A Madagascar, le public venu assister hier vendredi au Forum sur la gouvernance minière sur l’île organisé par la branche locale de Transparency International, a pu découvrir en avant-première une étude inédite sur les flux financiers illicites dans le secteur de l’or. Cette enquête, réalisée sur terrain auprès de plus de 300 personnes - orpailleurs, collecteurs et exportateurs d’or -, a permis de retracer ces mouvements financiers opaques, fruits de la corruption, du blanchiment de capitaux, évasion fiscale, le tout, « grâce à l’appui des autorités et de hauts responsables de l’État », précisent les signataires des travaux. Une perte sèche qui pénalise directement les caisses de l’État … et la population.

avec notre correspondante à Madagascar, Sarah Tétaud

Si le constat était prévisible, l’étude menée les experts du secteur minier du centre de recherches sur la corruption « U4 » ne laisse plus aucun doute : oui, la filière aurifère est gangrénée par des flux d’argent sale.

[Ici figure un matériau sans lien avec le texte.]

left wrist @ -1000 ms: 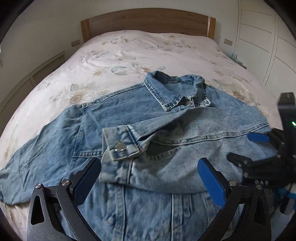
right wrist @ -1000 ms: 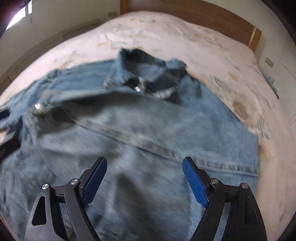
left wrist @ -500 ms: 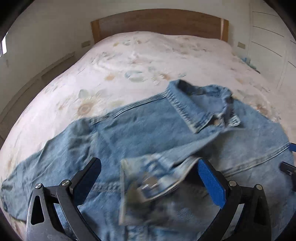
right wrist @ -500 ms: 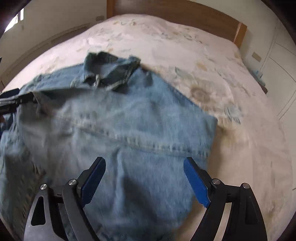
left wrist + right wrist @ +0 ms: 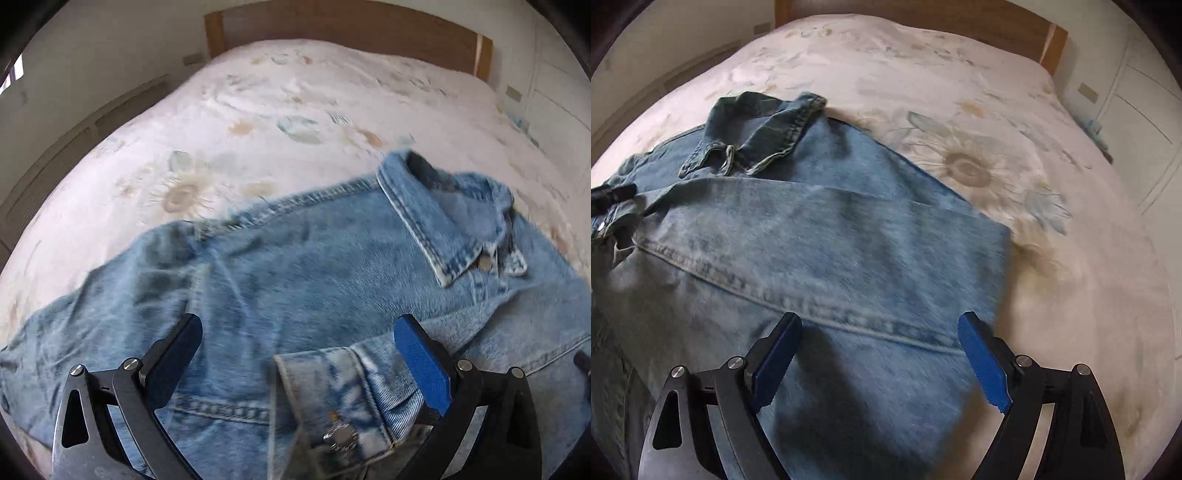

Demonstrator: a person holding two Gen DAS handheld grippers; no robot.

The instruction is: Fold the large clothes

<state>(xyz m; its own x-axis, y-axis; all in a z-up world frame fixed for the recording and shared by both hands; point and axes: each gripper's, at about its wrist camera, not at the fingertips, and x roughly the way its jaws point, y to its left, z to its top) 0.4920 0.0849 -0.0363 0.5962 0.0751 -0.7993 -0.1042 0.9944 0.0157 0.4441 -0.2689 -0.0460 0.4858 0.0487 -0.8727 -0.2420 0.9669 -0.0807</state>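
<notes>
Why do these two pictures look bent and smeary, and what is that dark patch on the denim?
Both views are fisheye: the headboard curves and the corners go black. In the left wrist view, motion blur smears the cuff; the collar stays sharper. In the right wrist view, the right gripper throws a dark shadow on the jacket.

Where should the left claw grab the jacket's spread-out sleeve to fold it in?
Likely near the far end of the denim jacket's unfolded left sleeve, which lies flat toward the bedspread's left edge. Come from above with the open left claw across the sleeve's width: flat cloth offers no raised edge. The cuff itself is out of frame.
</notes>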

Clément Rabenandrasana, l’un des auteurs de l’étude, raconte : « Le mode opératoire, c’est celui-ci : les gros bonnets, une dizaine, se situent ici, à Tana. Essentiellement des Chinois et des Indiens, mais pas que … qui détiennent de l’argent. Cet argent-là est transmis aux petits opérateurs malgaches, aux collecteurs, pour qu’ils achètent de l’or au niveau local. »

De l’argent issu, d’après les enquêteurs, de la fraude fiscale, de l’évasion fiscale et du blanchiment de capitaux et qui serait utilisé à toutes les étapes de la chaîne de valeur : « De l’exploitation, du transport, de la commercialisation, jusqu’à l’exportation vers les Seychelles … et surtout Dubaï. »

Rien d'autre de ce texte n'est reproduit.